**Assignment**.
The word "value" may appear in the records below. Report how many lines contain it, and write nothing besides the number.

**Data excerpts**.

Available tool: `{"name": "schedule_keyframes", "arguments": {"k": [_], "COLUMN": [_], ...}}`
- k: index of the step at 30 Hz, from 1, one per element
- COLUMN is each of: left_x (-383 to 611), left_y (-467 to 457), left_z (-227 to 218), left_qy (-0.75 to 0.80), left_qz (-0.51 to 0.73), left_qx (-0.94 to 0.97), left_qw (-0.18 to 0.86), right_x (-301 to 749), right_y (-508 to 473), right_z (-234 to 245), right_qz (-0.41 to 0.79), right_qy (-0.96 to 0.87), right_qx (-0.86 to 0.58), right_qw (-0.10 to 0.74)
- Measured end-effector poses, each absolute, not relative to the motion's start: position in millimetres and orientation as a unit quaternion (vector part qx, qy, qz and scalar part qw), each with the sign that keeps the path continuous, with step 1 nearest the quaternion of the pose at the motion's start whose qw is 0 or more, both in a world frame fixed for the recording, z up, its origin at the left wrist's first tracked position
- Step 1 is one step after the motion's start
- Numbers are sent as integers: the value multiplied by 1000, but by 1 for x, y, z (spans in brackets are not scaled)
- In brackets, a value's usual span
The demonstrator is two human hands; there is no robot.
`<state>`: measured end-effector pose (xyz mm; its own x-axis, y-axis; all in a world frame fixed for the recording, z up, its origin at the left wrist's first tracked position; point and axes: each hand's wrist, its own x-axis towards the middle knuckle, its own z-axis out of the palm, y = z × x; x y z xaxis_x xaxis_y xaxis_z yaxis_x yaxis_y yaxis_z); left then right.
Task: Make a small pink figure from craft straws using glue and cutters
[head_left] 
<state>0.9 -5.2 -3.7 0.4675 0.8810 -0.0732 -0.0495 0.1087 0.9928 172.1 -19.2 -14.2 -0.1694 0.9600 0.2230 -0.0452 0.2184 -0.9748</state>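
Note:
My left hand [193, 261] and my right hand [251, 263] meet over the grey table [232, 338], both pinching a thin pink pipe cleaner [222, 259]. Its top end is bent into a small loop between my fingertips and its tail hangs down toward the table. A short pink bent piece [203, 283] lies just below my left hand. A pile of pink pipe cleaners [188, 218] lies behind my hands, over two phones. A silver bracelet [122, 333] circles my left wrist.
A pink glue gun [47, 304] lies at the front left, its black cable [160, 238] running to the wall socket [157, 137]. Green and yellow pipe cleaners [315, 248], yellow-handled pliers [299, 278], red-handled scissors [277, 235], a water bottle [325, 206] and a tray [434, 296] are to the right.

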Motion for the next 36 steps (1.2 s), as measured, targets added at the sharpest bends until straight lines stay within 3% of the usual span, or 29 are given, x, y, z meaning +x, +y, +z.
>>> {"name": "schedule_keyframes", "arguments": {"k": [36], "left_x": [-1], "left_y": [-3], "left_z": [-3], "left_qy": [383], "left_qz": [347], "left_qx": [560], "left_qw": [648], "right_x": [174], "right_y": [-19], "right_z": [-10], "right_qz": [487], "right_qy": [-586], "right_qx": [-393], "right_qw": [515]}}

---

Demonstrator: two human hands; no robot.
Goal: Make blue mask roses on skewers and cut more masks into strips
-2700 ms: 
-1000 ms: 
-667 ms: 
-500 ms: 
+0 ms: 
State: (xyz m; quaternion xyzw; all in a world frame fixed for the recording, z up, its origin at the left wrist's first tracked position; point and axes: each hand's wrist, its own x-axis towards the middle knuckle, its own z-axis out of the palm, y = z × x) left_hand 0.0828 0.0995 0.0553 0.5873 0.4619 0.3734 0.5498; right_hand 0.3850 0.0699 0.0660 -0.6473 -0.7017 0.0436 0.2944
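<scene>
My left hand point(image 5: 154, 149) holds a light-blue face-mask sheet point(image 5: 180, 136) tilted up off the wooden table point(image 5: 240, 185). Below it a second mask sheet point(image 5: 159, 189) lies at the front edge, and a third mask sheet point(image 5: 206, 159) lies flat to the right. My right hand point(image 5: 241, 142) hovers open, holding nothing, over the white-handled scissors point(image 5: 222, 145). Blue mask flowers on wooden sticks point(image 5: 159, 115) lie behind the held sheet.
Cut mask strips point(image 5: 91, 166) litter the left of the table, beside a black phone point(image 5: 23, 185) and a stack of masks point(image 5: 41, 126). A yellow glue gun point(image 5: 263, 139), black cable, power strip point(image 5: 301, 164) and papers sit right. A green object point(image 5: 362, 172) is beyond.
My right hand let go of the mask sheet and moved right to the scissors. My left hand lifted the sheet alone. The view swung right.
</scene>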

**Solved problem**.
2